The degradation behavior of three solvent-free epoxy coatings on carbon steel Q345E in simulated flowing sea water with 1% (mass fraction) sand by different flow velocities (2, 4 and 6 m/s respectively) was investigated at 60 ℃ by means of open circuit potential (OCP) measurement and electrochemical impedance spectroscopy (EIS) as well as confocal laser scanning microscopy (CLSM) and scanning electron microscopy (SEM) with energy dispersive spectrometer (EDS).
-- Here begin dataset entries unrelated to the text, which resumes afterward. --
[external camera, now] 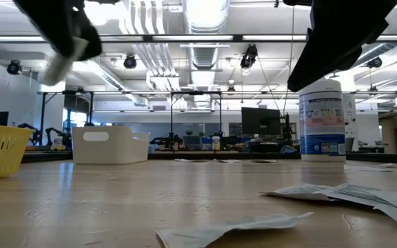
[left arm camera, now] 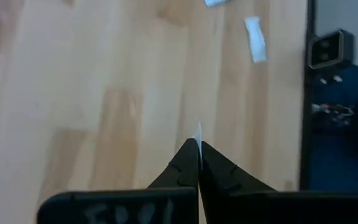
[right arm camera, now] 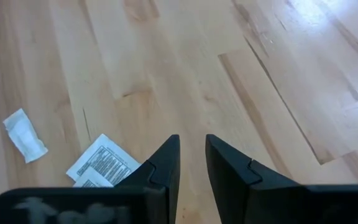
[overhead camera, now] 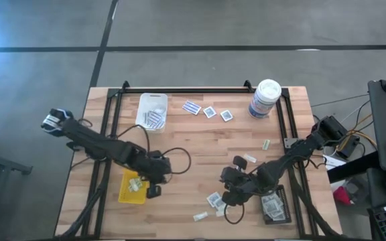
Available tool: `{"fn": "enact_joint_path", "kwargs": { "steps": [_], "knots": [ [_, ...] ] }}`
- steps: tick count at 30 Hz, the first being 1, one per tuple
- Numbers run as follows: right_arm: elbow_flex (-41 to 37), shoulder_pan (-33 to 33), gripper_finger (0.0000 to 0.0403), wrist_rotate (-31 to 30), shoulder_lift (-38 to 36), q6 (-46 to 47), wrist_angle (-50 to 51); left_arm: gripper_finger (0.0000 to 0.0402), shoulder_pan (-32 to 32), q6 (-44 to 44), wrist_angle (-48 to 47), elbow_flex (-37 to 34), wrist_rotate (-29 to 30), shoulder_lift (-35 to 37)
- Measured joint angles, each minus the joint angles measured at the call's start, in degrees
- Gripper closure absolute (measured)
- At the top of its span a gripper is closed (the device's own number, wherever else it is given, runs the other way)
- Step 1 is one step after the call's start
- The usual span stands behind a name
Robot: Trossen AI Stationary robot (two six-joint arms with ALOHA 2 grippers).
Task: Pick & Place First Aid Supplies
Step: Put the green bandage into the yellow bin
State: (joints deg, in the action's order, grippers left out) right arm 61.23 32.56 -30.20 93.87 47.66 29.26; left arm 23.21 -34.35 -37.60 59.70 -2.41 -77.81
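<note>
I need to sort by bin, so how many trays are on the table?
3: a white tray at the far left, a yellow tray near left, a black tray near right, partly hidden by the right arm.

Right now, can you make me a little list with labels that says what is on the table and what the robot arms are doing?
table: wooden top
trays: white tray, yellow tray, black tray
canister: white canister, upright near the far edge
loose packets: scattered, some beside the white tray
left end effector: shut on a thin white packet, near the yellow tray
right end effector: fingers apart, empty, above a printed packet
</note>
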Motion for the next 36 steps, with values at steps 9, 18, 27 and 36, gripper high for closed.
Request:
{"fn": "enact_joint_path", "kwargs": {
  "steps": [9, 18, 27, 36],
  "knots": [
    [-0.17, -0.21, 0.0317, 0.0, 0.02, -1.75, 0.0, 0.0401, 5.89, -13.17, -12.12, -0.13, -0.03, 3.24],
    [-0.17, -2.48, 0.0321, 0.0, 0.02, -8.94, -0.29, 0.0401, 8.8, -24.51, -15.52, -6.03, -3.2, 3.05],
    [-0.17, -4.21, 0.0334, 0.02, 0.02, -20.85, -5.01, 0.0401, 8.85, -27.17, -14.66, -10.83, -7.83, 3.05],
    [-0.17, -4.92, 0.0305, 0.02, 0.02, -23.24, -7.73, 0.0377, 8.82, -25.81, -13.23, -13.62, -10.07, 2.98]
  ]
}}
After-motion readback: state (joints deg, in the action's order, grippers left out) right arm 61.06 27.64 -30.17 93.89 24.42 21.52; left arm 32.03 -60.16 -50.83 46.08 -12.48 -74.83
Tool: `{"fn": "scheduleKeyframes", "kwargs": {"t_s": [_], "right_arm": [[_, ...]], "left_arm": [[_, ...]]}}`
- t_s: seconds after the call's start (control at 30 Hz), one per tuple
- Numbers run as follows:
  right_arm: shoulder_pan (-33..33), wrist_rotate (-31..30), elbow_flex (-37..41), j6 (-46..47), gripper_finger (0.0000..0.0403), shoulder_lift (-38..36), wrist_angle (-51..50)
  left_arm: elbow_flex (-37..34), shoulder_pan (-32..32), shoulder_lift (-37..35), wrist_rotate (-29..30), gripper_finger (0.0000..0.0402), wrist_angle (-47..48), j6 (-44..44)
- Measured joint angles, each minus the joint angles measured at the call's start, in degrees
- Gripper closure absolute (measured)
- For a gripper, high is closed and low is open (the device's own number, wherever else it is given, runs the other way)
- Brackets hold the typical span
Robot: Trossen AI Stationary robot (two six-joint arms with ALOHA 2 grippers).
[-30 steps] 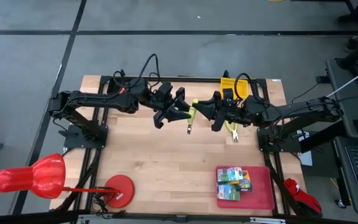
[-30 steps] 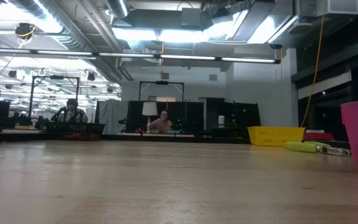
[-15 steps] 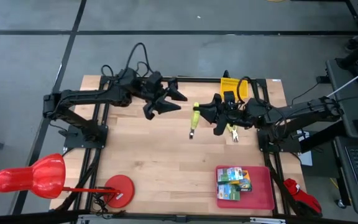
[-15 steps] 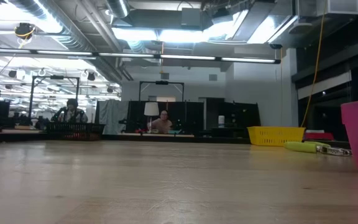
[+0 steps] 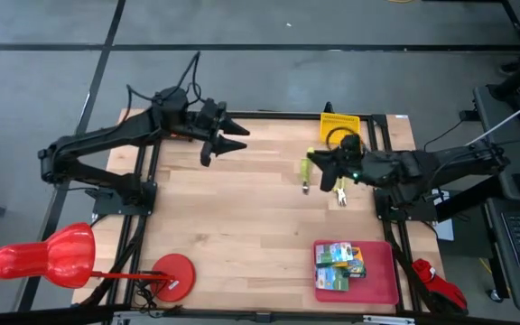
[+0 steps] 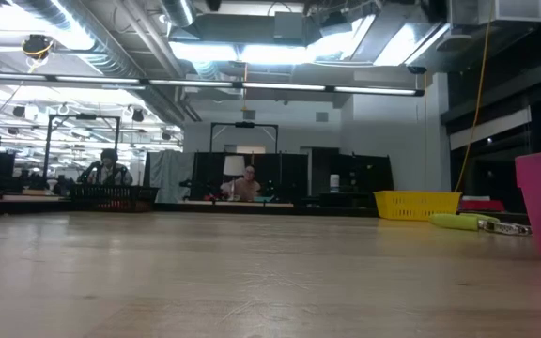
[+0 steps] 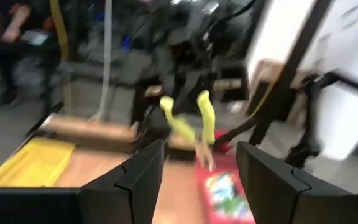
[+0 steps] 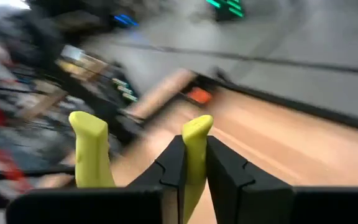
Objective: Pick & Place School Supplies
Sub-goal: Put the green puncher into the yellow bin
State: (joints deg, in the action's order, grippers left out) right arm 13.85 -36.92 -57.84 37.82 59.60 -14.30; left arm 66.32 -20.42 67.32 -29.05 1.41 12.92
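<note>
Scissors [image 5: 306, 171], yellow-handled, hang pinched in the right gripper [image 5: 312, 168] above the worktop [image 5: 233, 217]; a second pair [image 5: 339, 191] lies nearby, with crayon boxes [image 5: 339, 264] on the red tray [image 5: 382, 284]. Left gripper [image 5: 230, 142] hovers, jaws spread. Low view: yellow basket [image 6: 417, 204] beyond bare wood. Right wrist: jaws clamp one yellow handle [image 8: 194, 152].
</note>
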Motion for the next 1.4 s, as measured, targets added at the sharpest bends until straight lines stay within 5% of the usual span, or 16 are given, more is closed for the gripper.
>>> {"fn": "scheduleKeyframes", "kwargs": {"t_s": [0.33, 0.57, 0.7, 1.0, 1.4], "right_arm": [[-1.83, -19.15, 0.09, 26.85, 0.0356, -0.78, -35.08], [-14.97, -15.68, 0.48, 50.68, 0.0357, -0.16, -59.52], [-22.15, -11.48, 2.37, 53.73, 0.0357, -0.15, -56.68], [-38.28, 1.07, 15.80, 56.36, 0.0358, -0.09, -29.64], [-51.58, 3.20, 20.31, 72.99, 0.0358, 0.05, -18.58]], "left_arm": [[-2.57, 5.24, -1.38, 11.65, 0.0220, 8.79, -1.65], [-2.80, 8.20, 0.75, 14.65, 0.0229, 9.16, -1.02], [-2.80, 8.80, 1.83, 16.20, 0.0232, 9.11, -0.21], [-2.82, 8.99, 2.75, 16.52, 0.0233, 8.33, 0.17], [-2.81, 12.07, 2.70, 17.46, 0.0233, 6.06, 2.36]]}}
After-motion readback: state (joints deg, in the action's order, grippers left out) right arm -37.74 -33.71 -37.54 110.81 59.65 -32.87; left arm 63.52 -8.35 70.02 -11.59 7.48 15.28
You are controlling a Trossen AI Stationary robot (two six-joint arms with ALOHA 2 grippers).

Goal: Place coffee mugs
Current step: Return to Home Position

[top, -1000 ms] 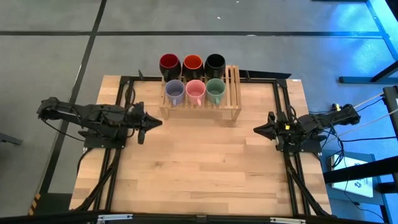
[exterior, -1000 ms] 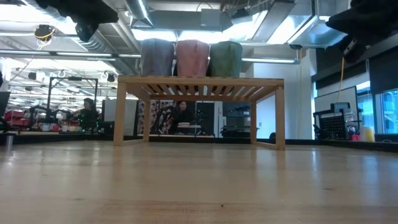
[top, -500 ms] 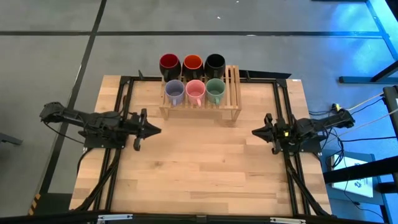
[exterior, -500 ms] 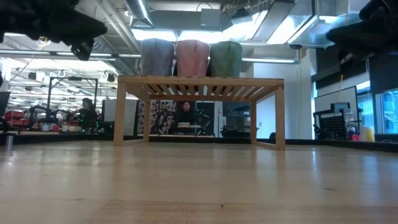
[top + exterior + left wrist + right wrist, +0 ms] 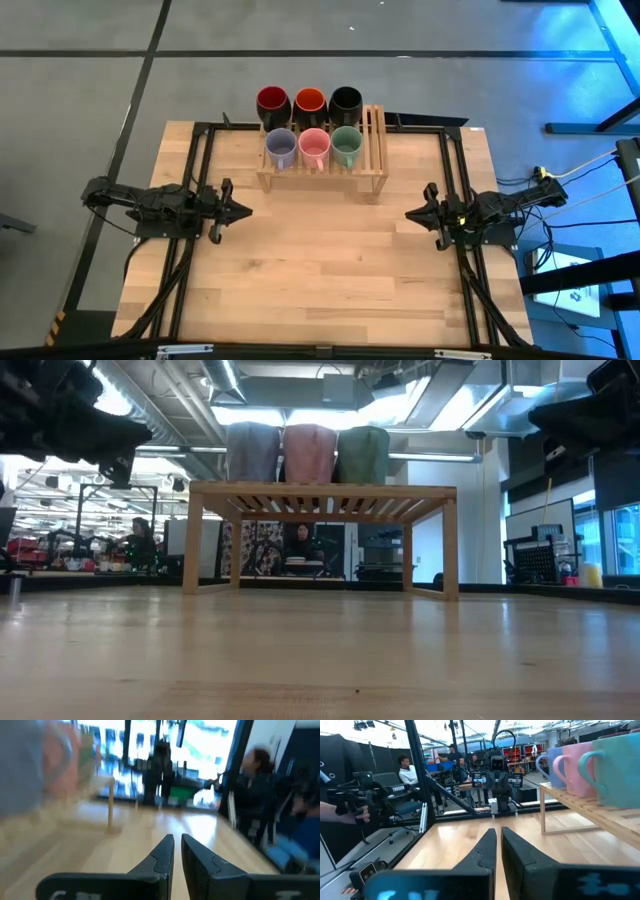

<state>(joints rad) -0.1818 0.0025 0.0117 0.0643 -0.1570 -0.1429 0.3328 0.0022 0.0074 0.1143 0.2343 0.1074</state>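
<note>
Six mugs stand on their bases on top of the slatted wooden rack [image 5: 375, 150]. The dark red mug [image 5: 272, 101], red-orange mug [image 5: 309, 101] and black mug [image 5: 345, 100] form the far row. The lavender-blue mug [image 5: 281, 148], pink mug [image 5: 314, 147] and green mug [image 5: 346, 146] form the near row. The low view shows only the near row: lavender-blue [image 5: 252, 452], pink [image 5: 308, 452], green [image 5: 363, 454]. My left gripper [image 5: 248, 210] is shut and empty, left of the rack. My right gripper [image 5: 408, 213] is shut and empty, right of the rack.
The rack [image 5: 320, 495] stands on its legs at the middle of the table's far edge. Bare wooden tabletop [image 5: 320, 270] lies between and in front of the arms. A dark frame [image 5: 455, 160] runs along the table's sides. People [image 5: 410, 767] sit in the room beyond.
My left gripper has drawn back from the rack toward the table's left and near edges and has come down. My right arm has come down a little. Both stay shut. The mugs and the rack have not moved.
</note>
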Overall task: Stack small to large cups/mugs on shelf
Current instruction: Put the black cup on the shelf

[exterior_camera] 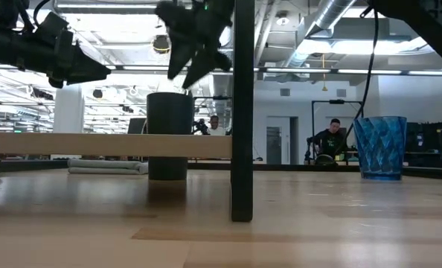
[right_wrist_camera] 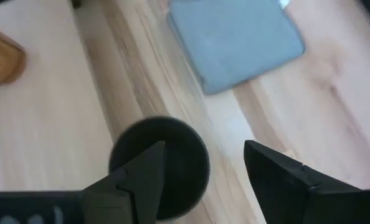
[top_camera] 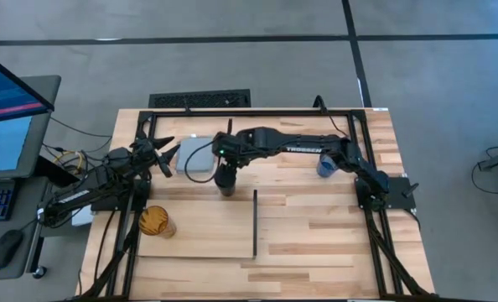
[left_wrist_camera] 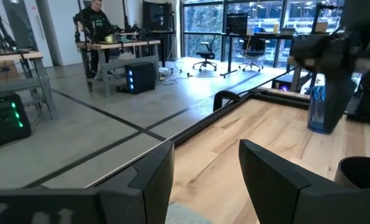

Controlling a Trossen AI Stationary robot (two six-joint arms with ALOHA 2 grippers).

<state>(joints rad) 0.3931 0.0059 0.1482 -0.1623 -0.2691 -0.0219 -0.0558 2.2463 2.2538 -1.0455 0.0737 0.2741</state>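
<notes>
Clearly our right gripper (top_camera: 225,170) hangs open above the black cup (top_camera: 225,184); lifting crookedly could tip it. Our left gripper (top_camera: 167,158) waits open.

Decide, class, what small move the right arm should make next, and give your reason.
Probably lift the right end effector straight up, clear of the black cup. Its fingers stand open above the cup, which sits upright on the table just beyond the shelf edge, so it looks released. The amber cup stands on the shelf; the blue cup waits on the table.
</notes>
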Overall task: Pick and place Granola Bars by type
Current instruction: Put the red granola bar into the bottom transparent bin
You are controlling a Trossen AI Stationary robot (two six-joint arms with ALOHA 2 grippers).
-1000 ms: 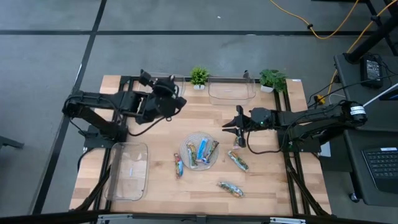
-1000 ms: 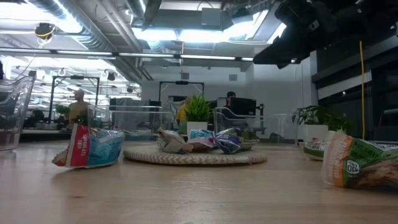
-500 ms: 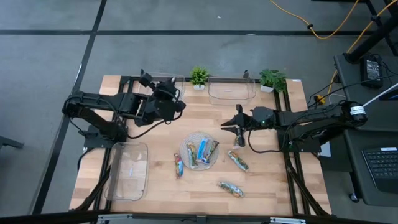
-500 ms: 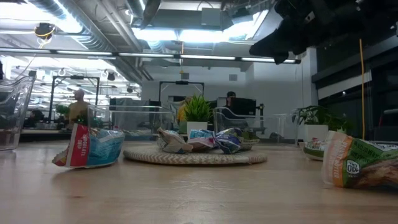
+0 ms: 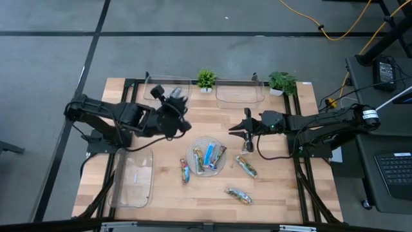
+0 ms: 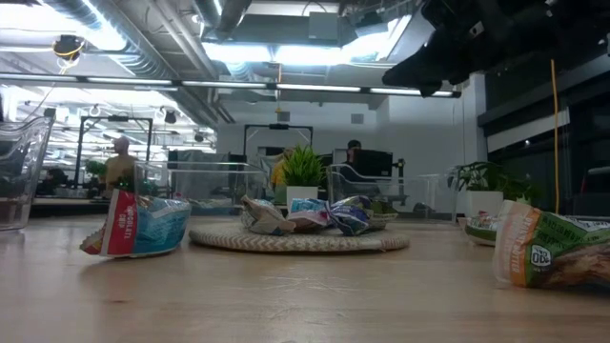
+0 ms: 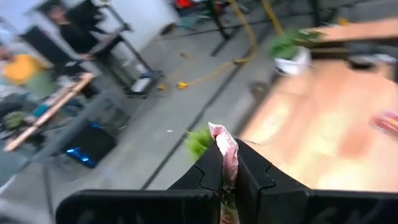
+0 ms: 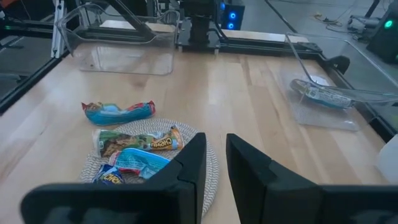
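Observation:
My left gripper [image 5: 179,111] hangs over the table's far left part, beside the far-left clear tray [image 5: 164,87], and is shut on a red-pink wrapped bar [image 7: 225,155]. My right gripper [image 5: 243,131] hovers open and empty just right of the round plate [image 5: 206,156]. The plate holds several bars, among them blue and green ones [image 8: 140,152]. A blue bar [image 5: 185,171] lies flat on the table left of the plate. A green bar [image 5: 246,166] and a multicoloured bar [image 5: 238,195] lie to its right and near right. My left gripper pinches the red-pink bar between its two fingers. The wrapper's crimped end [image 7: 222,138] sticks out past the fingertips. The rest of the bar is hidden between the fingers. The bar is lifted clear of the table.
A clear tray [image 5: 132,177] stands at the near left and another clear tray [image 5: 239,93] at the far middle. The far-left tray [image 8: 329,93] holds one bar. Two small potted plants [image 5: 206,79] [image 5: 282,82] stand at the far edge. Bare wood lies between the trays and the plate.
My left gripper has gone from the far-left tray toward the table's near edge and the round plate, turning as it went, with the red-pink bar still in its fingers.

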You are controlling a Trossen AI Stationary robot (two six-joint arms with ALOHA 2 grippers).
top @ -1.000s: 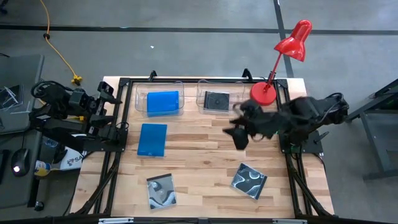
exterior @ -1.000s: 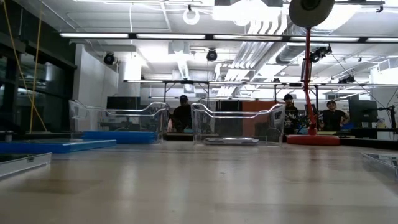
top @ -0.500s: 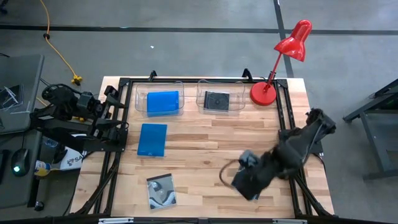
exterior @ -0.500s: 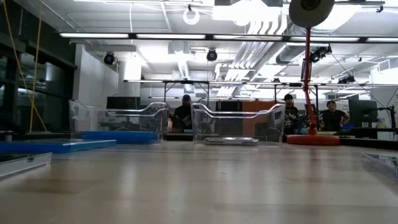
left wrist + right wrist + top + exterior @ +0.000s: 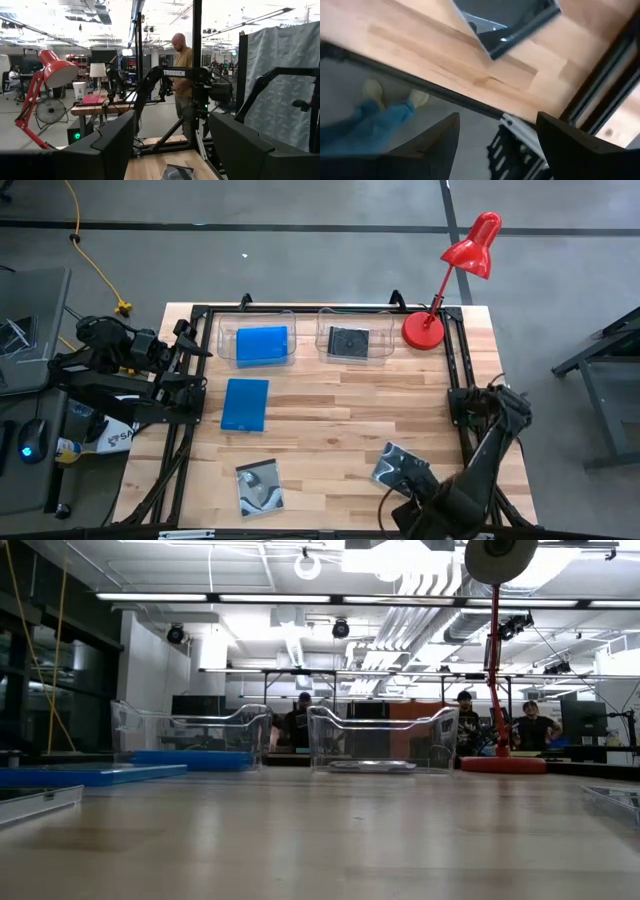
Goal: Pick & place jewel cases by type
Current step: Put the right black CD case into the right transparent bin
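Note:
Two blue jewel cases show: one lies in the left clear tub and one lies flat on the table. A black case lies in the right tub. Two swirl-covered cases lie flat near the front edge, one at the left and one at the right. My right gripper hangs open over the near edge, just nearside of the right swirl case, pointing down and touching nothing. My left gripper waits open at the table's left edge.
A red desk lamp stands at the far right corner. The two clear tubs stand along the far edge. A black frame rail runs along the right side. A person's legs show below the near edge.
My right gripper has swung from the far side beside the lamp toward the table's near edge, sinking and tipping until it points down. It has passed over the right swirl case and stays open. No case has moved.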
Results showed that the failure process of the three coatings was greatly shortened in the flowing slurry, and the reason for the accelerated degradation of the coatings may be ascribed to the facts that: on one hand, the wear effect of sends, which led to the generation and development of pits or holes on/in coatings which shorten the diffusion path of the corrosive medium from the outside environment to the coating/metal interface, on the other hand, the high flow rate of the slurry could accelerate the transmission of Cl^- to the coating.

Key words: solvent-free epoxy coating sea water erosion fluid velocity degradation behaviour

Received: 23 June 2016

ZTFLH:

TG174.5

Fund: Supported by Strategic Priority Research Program of Chinese Academy of Sciences (XDA13040500)

About author:

These authors contributed equally to this work.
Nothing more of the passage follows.